Problem to solve:
Your copy begins at the line with "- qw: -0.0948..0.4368" and runs through the end of the data below. Set down only those lines exactly, without pictures.
Start of Raw data
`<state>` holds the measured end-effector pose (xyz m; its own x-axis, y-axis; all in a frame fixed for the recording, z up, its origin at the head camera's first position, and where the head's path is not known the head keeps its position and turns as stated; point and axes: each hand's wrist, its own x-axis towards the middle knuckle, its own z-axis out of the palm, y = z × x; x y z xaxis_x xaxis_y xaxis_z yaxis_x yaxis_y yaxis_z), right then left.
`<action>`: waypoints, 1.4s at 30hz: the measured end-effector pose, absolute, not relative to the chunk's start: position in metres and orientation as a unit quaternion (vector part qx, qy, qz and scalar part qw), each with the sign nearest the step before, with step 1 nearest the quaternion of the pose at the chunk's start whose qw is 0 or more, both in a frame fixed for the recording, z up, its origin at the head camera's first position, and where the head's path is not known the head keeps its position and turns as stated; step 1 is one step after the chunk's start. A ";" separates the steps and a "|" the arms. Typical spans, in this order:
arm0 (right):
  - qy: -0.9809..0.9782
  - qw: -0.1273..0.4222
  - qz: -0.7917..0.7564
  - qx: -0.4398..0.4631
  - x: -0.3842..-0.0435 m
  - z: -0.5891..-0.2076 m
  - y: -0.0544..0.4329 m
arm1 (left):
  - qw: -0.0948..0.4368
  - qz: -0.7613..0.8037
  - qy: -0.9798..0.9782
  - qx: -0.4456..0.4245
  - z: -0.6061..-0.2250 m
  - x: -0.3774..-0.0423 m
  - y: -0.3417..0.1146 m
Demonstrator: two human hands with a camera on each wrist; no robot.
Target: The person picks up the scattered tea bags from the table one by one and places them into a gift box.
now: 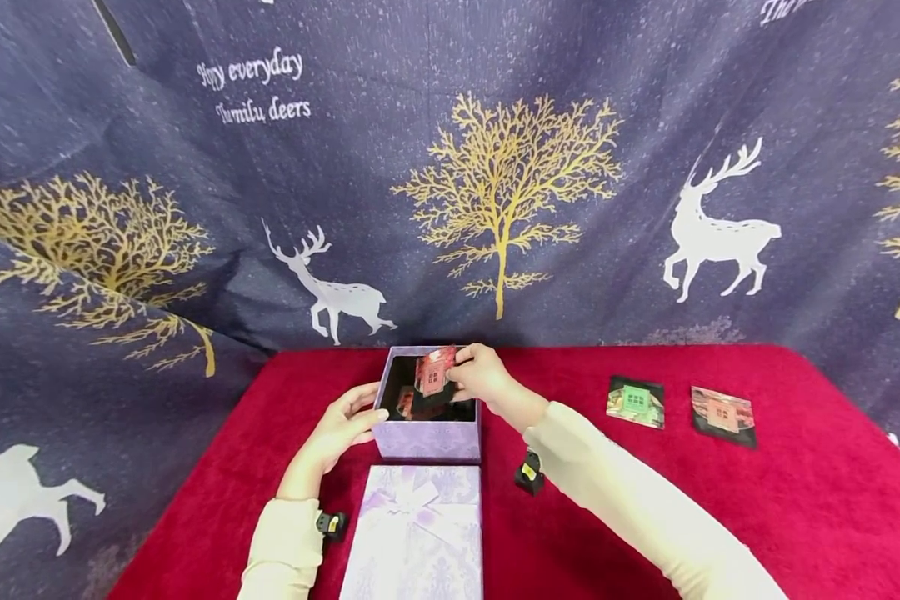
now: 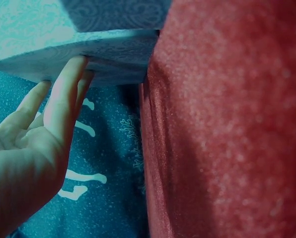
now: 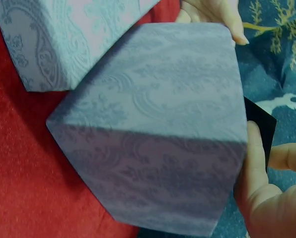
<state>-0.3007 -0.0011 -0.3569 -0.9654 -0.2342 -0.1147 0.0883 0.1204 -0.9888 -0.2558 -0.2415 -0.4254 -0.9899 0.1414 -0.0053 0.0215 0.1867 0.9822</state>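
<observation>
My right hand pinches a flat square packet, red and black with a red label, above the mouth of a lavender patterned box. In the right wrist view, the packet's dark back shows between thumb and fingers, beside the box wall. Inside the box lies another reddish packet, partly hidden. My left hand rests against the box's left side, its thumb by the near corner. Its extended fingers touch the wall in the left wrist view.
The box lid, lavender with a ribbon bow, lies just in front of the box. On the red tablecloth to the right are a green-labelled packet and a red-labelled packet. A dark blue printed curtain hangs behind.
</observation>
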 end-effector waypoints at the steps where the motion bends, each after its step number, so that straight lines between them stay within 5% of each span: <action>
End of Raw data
Output of the task:
  - qw: -0.0948..0.4368
  - qz: -0.7613..0.8037
  - qy: -0.9798..0.9782
  - qx: -0.4456..0.4245
  - z: -0.6061..-0.2250 m
  - x: -0.3774..-0.0423 m
  - y: -0.3417..0.1146 m
Demonstrator: two human hands with a camera on each wrist; no robot.
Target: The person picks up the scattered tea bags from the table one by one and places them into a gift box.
now: 
now: 
now: 
<state>-0.3007 -0.0011 -0.3569 -0.9654 -0.2342 -0.1147 0.0883 0.1204 -0.9888 -0.2558 -0.2415 -0.4254 -0.9899 0.1414 -0.0053 0.0215 0.1867 0.9822</state>
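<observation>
My right hand pinches a flat square packet, red and black with a red label, above the mouth of a lavender patterned box. In the right wrist view, the packet's dark back shows between thumb and fingers, beside the box wall. Inside the box lies another reddish packet, partly hidden. My left hand rests against the box's left side, its thumb by the near corner. Its extended fingers touch the wall in the left wrist view.
The box lid, lavender with a ribbon bow, lies just in front of the box. On the red tablecloth to the right are a green-labelled packet and a red-labelled packet. A dark blue printed curtain hangs behind.
</observation>
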 end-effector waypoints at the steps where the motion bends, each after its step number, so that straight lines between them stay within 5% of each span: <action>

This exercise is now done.